Crítica de cinema - Três planos
04/02/2019 18:09 - Atualizado em 07/02/2019 14:41
(Vice) -
Quem conhece um pouco da linguagem do cinema e da história dos Estados Unidos, pode concentrar-se apenas na interpretação de Christian Bale no papel de Dick Cheney. Não lembro bem de Cheney em movimento, concedendo entrevistas em TVs. Portanto, não me sinto à vontade para comentar o desempenho de Bale. Sei que ele é um ator camaleônico, capaz de emagrecer a ponto de ficar esquelético ou engordar a ponto de exibir uma grande barriga. Tanto a população dos Estados Unidos quanto a Academia que concede o Oscar gostam de filmes biográficos e de performances. Conta mais a boa imitação que a boa interpretação. Vejam-se os casos de Churchill, da rainha Elisabeth II, de Margareth Tatcher, de Stephen Hawking, entre outros.
Os filmes que valorizam performances correm o risco de isolar o personagem central por falta de performances daqueles que o rodeiam. Em “Vice”, George W. Bush, representado por Sam Rockwell, está muito distante do ex-presidente, sumindo diante de Bale. Amy Adams, Steve Carell (como Donald Rumsfeld) e Tyler Perry (como Colin Powell) saem-se bem.

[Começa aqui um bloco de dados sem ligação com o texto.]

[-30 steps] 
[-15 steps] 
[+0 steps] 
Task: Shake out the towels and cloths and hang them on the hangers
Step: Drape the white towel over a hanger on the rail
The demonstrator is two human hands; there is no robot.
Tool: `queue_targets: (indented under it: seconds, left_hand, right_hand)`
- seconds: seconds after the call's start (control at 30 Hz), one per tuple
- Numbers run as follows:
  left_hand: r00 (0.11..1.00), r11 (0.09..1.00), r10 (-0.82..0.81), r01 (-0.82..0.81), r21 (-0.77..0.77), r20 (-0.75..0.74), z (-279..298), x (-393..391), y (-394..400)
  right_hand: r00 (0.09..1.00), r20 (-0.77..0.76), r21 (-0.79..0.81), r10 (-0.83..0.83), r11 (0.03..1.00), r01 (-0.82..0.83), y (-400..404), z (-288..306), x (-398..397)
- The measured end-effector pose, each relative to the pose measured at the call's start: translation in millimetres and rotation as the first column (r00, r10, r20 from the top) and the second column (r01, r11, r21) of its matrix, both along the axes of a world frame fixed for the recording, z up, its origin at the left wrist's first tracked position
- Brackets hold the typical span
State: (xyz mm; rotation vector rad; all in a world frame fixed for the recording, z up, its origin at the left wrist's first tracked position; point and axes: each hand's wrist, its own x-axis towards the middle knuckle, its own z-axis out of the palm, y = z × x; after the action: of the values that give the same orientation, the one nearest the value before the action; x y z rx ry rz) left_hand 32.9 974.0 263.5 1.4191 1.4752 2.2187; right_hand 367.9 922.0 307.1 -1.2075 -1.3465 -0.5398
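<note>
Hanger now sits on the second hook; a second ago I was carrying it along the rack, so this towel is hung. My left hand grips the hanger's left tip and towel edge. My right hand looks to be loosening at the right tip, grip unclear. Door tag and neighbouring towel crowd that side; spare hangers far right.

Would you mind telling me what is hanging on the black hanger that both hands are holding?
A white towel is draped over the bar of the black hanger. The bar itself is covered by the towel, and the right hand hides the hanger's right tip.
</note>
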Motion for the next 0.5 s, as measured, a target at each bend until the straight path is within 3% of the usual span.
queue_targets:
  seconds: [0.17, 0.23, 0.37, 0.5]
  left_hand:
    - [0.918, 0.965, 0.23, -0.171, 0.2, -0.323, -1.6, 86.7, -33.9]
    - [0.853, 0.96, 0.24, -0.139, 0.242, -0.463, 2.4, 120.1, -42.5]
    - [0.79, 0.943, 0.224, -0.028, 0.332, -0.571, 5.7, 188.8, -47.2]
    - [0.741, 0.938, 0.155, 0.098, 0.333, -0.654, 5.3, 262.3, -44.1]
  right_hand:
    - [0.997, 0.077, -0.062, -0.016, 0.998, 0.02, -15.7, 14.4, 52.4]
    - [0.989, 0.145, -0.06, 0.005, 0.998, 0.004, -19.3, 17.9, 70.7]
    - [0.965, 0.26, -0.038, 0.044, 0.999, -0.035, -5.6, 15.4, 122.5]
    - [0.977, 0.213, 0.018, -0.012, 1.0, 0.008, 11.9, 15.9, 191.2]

Quanto à biografia do vice Dick Cheney, nada a estranhar. Conheço bem as misérias e grandezas da história da humanidade. Mais as misérias que as grandezas, notadamente da história ocidental nos últimos 600 anos. Mais particularmente, da história dos Estados Unidos nos seus quase 250 anos.
Mateusinho
Mateusinho / Divulgação
No filme dirigido e roteirizado por Adam McKay, o que mais me chamou a atenção foi a forma de narrar. No primeiro plano, a fala dos personagens conta a história da carreira típica de um cidadão de classe média do país que, de estudante medíocre, alcança a vice-presidência da república seguindo a linha conservadora, mentirosa e torpe. Trata-se da política pragmática do Partido Republicano. Mas, em segundo plano, o filme é narrado por Kurt (Jesse Plemons), o homem que morreu e teve seu coração transplantado para Cheney. Em princípio, sua narrativa parece a de uma voz onisciente, como é muito comum em literatura. Mas, no final, ficam claros seus limites humanos.
Considere-se também a narrativa visual do diretor, com curtos planos-sequência e com cortes espaciais e temporais rápidos que remetem ao passado e ao futuro. É intenso também o uso de flashbacks. Quando parecia que Cheney havia chegado ao fim de carreira e poderia recolher-se à sua mansão, o diretor simula o final do filme, exibindo os créditos. Mas a história recomeça com a chegada de Cheney à vice-presidência de Bush, com a destruição das Torres Gêmeas pela Al-Qaeda e com a invasão do Afeganistão e do Iraque pelos Estados Unidos e aliados. Como o filme remonta aos anos de formação do rapaz Cheney, talvez os cortes tenham sido o recurso para enxugar a biografia. Por um lado, estes cortes agilizam o filme, mas, por outro lado, dificultam o espectador acostumado com narrativas contínuas e lineares a acompanhar a história.
A fotografia de Greig Fraser não apresente novidades além dos cortes, que é mais um recurso de montagem que de câmara. Quanto à música de Nicholas Britell, ele pretende a imponência das composições de Aron Copland, que exalta as grandezas dos Estados Unidos.